● **Required work**
Please retype the listing below exactly as it stands, skipping any pictures.

● **Provided data**
···
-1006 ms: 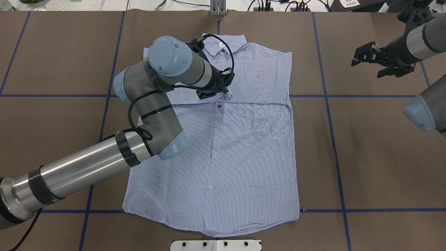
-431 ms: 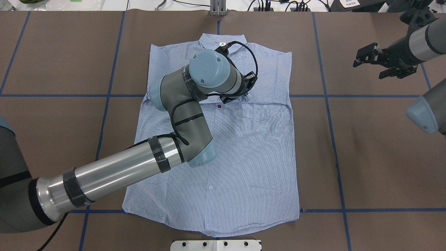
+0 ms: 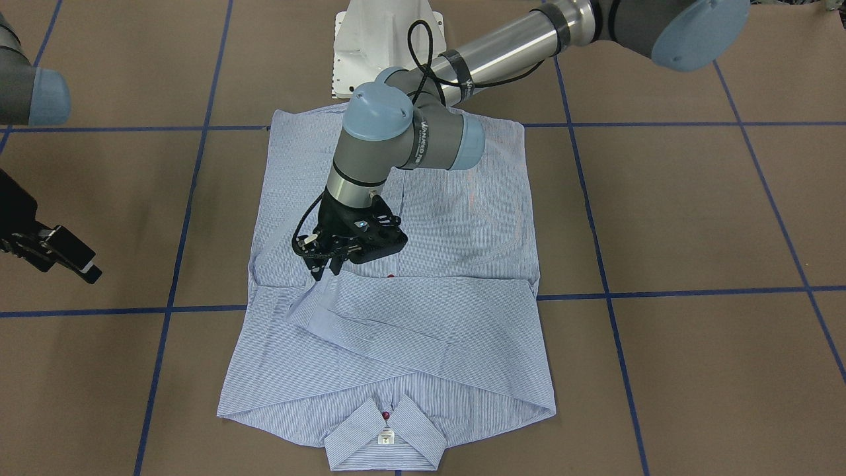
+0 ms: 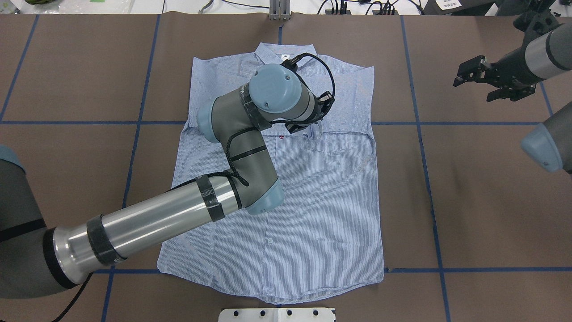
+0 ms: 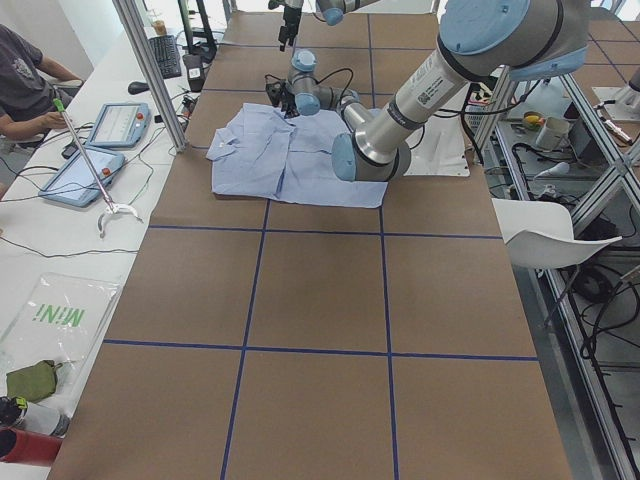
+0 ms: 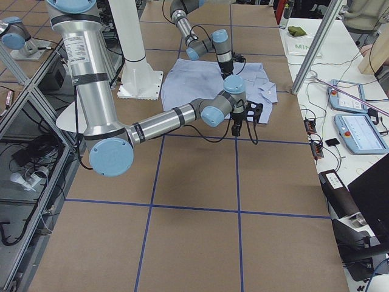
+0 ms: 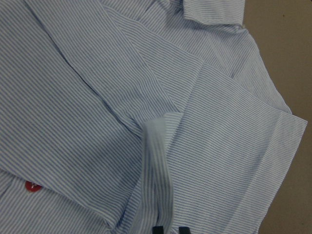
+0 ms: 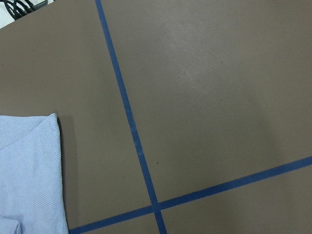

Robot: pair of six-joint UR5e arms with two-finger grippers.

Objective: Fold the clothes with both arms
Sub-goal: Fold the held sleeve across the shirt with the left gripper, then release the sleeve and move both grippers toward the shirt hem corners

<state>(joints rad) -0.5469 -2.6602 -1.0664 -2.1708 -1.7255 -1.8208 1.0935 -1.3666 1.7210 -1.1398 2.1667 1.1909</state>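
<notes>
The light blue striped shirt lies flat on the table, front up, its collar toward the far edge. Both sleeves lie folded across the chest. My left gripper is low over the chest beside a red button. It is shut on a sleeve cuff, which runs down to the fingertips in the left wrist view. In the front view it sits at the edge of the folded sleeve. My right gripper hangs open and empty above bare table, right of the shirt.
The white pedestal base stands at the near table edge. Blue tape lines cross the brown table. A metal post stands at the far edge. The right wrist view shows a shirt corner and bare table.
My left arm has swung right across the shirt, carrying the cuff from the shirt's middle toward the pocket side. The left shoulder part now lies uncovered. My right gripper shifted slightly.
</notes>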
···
● **Task response**
-1006 ms: 
-431 ms: 
+0 ms: 
+0 ms: 
+0 ms: 
+0 ms: 
+0 ms: 
+0 ms: 

Robot: pair of six-joint UR5e arms with two-finger grippers.

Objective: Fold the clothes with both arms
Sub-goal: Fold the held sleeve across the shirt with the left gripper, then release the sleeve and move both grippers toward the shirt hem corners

<state>(joints rad) -0.5469 -2.6602 -1.0664 -2.1708 -1.7255 -1.8208 1.0935 -1.3666 1.7210 -1.1398 2.1667 1.1909</state>
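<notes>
The light blue striped shirt lies flat on the table, front up, its collar toward the far edge. Both sleeves lie folded across the chest. My left gripper is low over the chest beside a red button. It is shut on a sleeve cuff, which runs down to the fingertips in the left wrist view. In the front view it sits at the edge of the folded sleeve. My right gripper hangs open and empty above bare table, right of the shirt.
The white pedestal base stands at the near table edge. Blue tape lines cross the brown table. A metal post stands at the far edge. The right wrist view shows a shirt corner and bare table.
My left arm has swung right across the shirt, carrying the cuff from the shirt's middle toward the pocket side. The left shoulder part now lies uncovered. My right gripper shifted slightly.
</notes>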

The given answer completes the exercise.